En los últimos años, la política española ha ido tejiendo una relación cada vez más estrecha —y a veces incómoda— con la justicia. Lo que antes se limitaba a escándalos aislados o casos puntuales, hoy se ha convertido en una constante: los titulares de los medios, las tertulias televisivas y hasta los discursos oficiales giran en torno a procesos judiciales, investigaciones y declaraciones en juzgados. Y en medio de este entramado, el nombre de Leire Díez ha emergido como símbolo de una nueva fase en esta dinámica: la de la jerarquía de la degradación institucional.
Todo comenzó con un vídeo de la Moncloa, en el que el presidente Pedro Sánchez celebraba, con tono triunfal, el paso de dos años desde su última investidura. Un hito, sin duda, pero uno que resulta forzado si se tiene en cuenta que Sánchez lleva cinco años en el cargo. La celebración parecía más un ejercicio de marketing político que un balance real. Como si alguien decidiera festejar el aniversario de una decisión que ya había tomado hace mucho tiempo —como aquel personaje de The Office que celebra el día en que sus padres decidieron no divorciarse.
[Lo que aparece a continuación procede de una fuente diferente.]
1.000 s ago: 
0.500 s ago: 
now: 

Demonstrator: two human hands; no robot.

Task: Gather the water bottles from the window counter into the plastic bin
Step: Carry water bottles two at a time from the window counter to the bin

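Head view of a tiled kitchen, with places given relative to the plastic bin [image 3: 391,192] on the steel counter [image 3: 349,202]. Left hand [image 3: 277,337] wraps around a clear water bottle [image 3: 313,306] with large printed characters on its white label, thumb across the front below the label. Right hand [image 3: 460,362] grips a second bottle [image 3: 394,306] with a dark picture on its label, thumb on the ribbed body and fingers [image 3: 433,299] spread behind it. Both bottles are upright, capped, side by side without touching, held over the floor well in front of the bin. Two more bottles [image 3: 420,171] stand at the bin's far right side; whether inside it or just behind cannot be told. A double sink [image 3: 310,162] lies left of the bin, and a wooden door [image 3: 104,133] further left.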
Pero lo más revelador no fue lo que se dijo, sino lo que se omitió. En ese vídeo, el presidente no mencionó el cambio más significativo de su segundo mandato: la creciente conexión entre la agenda política y la judicial. Mientras el Ejecutivo insiste en hablar de "lawfare" —una supuesta guerra judicial contra el Gobierno—, lo cierto es que el mismo sistema judicial que hoy se critica fue el que investigó casos de corrupción durante gobiernos del PP. La diferencia, claro, es que ahora los casos afectan directamente al partido en el poder.
Y en ese contexto, el caso de Leire Díez se convierte en un punto de inflexión. Díez, una figura poco conocida fuera de los círculos políticos, se encuentra en el centro de una investigación que podría revelar una estructura de presión y desacreditación contra investigadores judiciales. No es una figura de alto rango, pero su papel —y las conexiones que se le atribuyen— podrían abrir una caja de Pandora sobre cómo se manejan las investigaciones que incomodan al Gobierno.
Mientras tanto, el juicio al fiscal general del Estado, José Manuel Maza, también ocupa titulares. Se le acusa de haber revelado información confidencial de un ciudadano, en el marco de una operación contra una adversaria política del Ejecutivo. Aquí, la gravedad no radica tanto en el acto en sí —que podría considerarse menor—, sino en el cargo que ocupa el acusado. Un fiscal general debe ser imparcial, y cualquier sospecha de parcialidad o uso indebido de su poder es una amenaza directa a la confianza en las instituciones.
Entonces, ¿cuál caso es más grave? ¿El de un alto cargo que podría haber abusado de su posición, o el de una figura menor que habría participado en una red de presión contra la justicia? La respuesta no es sencilla. Pero lo que sí es claro es que ambos casos forman parte de un mismo fenómeno: la institucionalización de la crisis. Ya no se trata de escándalos aislados, sino de un patrón en el que la política y la justicia se entrelazan de forma cada vez más tóxica.
Lo que realmente preocupa es la falta de transparencia. Mientras el Gobierno insiste en que todo es parte de una conspiración judicial, no ofrece respuestas claras ni mecanismos de rendición de cuentas. En lugar de abordar las acusaciones con seriedad, se opta por la negación y la descalificación. Y eso, más que proteger al Ejecutivo, erosiona la confianza ciudadana.
En este escenario, Leire Díez se convierte en un símbolo. No porque sea una figura poderosa, sino porque representa la normalización de la corrupción institucional. Su caso no es un accidente, sino una consecuencia lógica de un sistema en el que las investigaciones judiciales se ven como amenazas políticas, y no como herramientas de control democrático.
La pregunta que queda en el aire es: ¿hasta dónde puede llegar esta jerarquía de la degradación? ¿Cuántos más casos tendrán que salir a la luz antes de que se reconozca que el problema no es la justicia, sino la forma en que se la utiliza —o se la evita—? Mientras tanto, los ciudadanos observan, cada vez más escépticos, cómo la política se convierte en un teatro judicial, y cómo las instituciones, en lugar de ser garantes de la democracia, se convierten en protagonistas de su deterioro.
En definitiva, el caso Díez no es solo un caso más. Es un espejo en el que se refleja una realidad incómoda: la de una democracia que se tambalea no por falta de leyes, sino por la forma en que se aplican —o se ignoran—. Y mientras el Gobierno sigue celebrando aniversarios, la justicia sigue avanzando, paso a paso, hacia una verdad que, tarde o temprano, tendrá que ser enfrentada.